Kafka Clients: Producer and Consumer

In the world of Apache Kafka, two essential components play crucial roles in the production and consumption of messages: the Kafka Producer and the Kafka Consumer. Let’s dive into the details of each client and understand their responsibilities.

Kafka Producer

The Kafka Producer is responsible for publishing messages to one or more Kafka topics. Its primary duties include:

  1. Message Production: The producer creates messages and sends them to Kafka brokers. It can send messages to a specific partition or let Kafka handle the partition assignment based on the message key.

  2. Serialization: Before sending messages, the producer serializes the message key and value into byte arrays using serializers specified in the producer configuration.

  3. Partitioning: The producer determines the partition to which a message should be sent. It can use a custom partitioner or rely on Kafka’s default partitioning logic.

  4. Compression: Producers can compress messages before sending them to reduce network bandwidth and storage space. Kafka supports various compression codecs, such as Gzip, Snappy, and LZ4.
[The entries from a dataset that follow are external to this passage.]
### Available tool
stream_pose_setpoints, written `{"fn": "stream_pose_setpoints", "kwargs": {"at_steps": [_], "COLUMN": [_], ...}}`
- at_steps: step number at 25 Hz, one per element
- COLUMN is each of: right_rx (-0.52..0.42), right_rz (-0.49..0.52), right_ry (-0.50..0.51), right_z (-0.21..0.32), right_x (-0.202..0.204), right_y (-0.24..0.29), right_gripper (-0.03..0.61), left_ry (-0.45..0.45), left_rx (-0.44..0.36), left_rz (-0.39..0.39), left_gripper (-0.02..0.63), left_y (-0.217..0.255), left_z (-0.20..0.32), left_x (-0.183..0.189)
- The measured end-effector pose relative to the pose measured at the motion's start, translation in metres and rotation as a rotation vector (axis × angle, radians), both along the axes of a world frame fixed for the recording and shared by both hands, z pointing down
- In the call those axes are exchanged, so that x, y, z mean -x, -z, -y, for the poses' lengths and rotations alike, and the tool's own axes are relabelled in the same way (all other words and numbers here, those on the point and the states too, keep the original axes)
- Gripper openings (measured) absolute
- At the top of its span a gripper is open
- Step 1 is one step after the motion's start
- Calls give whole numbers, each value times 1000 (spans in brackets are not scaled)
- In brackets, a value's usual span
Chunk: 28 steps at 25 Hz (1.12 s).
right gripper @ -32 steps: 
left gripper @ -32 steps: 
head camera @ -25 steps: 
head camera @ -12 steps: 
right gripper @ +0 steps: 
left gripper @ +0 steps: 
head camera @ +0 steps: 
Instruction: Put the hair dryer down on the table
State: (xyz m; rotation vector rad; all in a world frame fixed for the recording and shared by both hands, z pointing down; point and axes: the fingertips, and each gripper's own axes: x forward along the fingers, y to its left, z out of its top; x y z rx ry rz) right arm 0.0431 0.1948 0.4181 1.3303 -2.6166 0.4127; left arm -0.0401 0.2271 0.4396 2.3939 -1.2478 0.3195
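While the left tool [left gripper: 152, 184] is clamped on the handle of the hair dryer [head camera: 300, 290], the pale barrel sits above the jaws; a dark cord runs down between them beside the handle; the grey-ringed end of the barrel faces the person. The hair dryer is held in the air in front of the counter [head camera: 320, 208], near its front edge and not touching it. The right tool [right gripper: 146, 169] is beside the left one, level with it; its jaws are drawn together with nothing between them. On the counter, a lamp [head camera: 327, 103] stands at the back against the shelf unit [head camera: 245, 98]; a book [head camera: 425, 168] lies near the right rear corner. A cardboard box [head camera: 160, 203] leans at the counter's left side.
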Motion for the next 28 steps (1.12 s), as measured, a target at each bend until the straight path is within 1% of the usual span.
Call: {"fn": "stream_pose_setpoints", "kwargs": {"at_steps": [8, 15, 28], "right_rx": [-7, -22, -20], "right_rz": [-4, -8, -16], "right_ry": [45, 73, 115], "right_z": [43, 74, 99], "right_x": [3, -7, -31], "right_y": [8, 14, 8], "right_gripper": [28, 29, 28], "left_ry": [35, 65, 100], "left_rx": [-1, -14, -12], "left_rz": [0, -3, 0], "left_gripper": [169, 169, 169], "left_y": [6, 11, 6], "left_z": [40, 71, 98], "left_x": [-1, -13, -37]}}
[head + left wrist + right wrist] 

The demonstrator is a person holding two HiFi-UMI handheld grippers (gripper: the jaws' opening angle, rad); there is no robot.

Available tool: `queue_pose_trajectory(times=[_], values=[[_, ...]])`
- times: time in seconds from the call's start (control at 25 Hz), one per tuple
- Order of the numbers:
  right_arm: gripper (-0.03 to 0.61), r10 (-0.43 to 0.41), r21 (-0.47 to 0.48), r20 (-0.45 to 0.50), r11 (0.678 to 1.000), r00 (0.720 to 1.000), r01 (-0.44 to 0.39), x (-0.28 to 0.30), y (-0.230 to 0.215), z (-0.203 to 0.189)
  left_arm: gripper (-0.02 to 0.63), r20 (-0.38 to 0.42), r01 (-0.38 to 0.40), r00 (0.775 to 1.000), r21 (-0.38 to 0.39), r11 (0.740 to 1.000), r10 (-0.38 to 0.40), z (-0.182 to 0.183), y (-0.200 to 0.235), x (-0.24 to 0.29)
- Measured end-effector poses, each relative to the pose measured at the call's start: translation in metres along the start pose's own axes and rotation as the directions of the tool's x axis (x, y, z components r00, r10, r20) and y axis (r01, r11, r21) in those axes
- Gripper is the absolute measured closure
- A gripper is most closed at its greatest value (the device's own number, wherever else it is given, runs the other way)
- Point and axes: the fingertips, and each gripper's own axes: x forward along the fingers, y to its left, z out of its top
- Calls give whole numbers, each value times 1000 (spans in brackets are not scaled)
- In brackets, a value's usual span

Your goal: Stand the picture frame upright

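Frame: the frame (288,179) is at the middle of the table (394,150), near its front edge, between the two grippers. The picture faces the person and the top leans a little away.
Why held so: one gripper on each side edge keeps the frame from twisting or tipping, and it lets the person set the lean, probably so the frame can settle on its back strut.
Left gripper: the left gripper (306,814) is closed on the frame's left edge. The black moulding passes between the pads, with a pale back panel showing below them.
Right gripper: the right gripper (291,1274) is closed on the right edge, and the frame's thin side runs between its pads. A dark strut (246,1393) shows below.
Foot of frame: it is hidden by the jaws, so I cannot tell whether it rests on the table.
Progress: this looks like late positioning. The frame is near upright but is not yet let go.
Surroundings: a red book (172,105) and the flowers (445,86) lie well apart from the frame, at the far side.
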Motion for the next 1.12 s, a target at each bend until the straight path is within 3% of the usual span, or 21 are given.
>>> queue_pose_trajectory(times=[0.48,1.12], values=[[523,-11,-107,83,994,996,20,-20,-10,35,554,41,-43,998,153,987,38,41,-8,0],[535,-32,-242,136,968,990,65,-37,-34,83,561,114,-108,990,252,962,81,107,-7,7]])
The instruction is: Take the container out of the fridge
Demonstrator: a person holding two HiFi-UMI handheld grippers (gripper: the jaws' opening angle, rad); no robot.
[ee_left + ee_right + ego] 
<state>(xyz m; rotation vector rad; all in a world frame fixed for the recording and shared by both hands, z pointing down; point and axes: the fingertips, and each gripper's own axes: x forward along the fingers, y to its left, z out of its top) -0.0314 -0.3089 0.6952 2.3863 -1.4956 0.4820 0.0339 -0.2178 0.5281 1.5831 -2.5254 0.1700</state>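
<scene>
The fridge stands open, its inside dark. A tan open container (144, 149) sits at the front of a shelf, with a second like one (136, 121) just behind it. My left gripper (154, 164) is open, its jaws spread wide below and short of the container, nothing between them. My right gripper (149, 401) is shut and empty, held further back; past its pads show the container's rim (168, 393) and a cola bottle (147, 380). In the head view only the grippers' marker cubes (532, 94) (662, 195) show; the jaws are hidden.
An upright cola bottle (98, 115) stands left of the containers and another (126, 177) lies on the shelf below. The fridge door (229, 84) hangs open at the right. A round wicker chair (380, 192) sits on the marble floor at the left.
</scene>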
Here’s an example of creating a Kafka producer using the Java client:

Properties props = new Properties();
props.put("bootstrap.servers", "localhost:9092");
props.put("key.serializer", "org.apache.kafka.common.serialization.StringSerializer");
props.put("value.serializer", "org.apache.kafka.common.serialization.StringSerializer");

KafkaProducer<String, String> producer = new KafkaProducer<>(props);

ProducerRecord<String, String> record = new ProducerRecord<>("my-topic", "key", "value");
producer.send(record);

producer.close();

Kafka Consumer

The Kafka Consumer is responsible for subscribing to one or more topics and consuming messages from those topics. Its main responsibilities include:

  1. Topic Subscription: Consumers subscribe to one or more topics or partitions to receive messages from them. They can dynamically adjust their subscriptions during runtime.

  2. Message Consumption: Consumers poll for messages from the subscribed topics and process them. They can control the offset from which they want to start consuming messages.

  3. Deserialization: Consumers deserialize the received message key and value using deserializers specified in the consumer configuration.

  4. Offset Management: Consumers are responsible for keeping track of the offsets they have consumed. They can choose to commit offsets automatically or manually to mark their progress.

  5. Consumer Groups: Consumers can be part of a consumer group, where multiple consumers collaborate to consume messages from a topic. Each consumer in the group is assigned a subset of partitions to ensure fair distribution and parallel consumption.

Here’s an example of creating a Kafka consumer using the Java client:

Properties props = new Properties();
props.put("bootstrap.servers", "localhost:9092");
props.put("group.id", "my-group");
props.put("key.deserializer", "org.apache.kafka.common.serialization.StringDeserializer");
props.put("value.deserializer", "org.apache.kafka.common.serialization.StringDeserializer");

KafkaConsumer<String, String> consumer = new KafkaConsumer<>(props);
consumer.subscribe(Collections.singletonList("my-topic"));

while (true) {
    ConsumerRecords<String, String> records = consumer.poll(Duration.ofMillis(100));
    for (ConsumerRecord<String, String> record : records) {
        System.out.printf("Received message: (key=%s, value=%s)%n", record.key(), record.value());
    }
}

Interaction between Producer and Consumer

The interaction between producers and consumers in Kafka follows a publish-subscribe model:

  1. Producers write messages to Kafka topics without knowledge of the consumers.

  2. Consumers subscribe to topics and consume messages independently, at their own pace.

  3. Kafka acts as a highly scalable and fault-tolerant message broker, ensuring durability and allowing multiple consumers to read the same messages.

This decoupling of producers and consumers enables flexible and scalable architectures, where producers and consumers can be added or removed dynamically without affecting each other.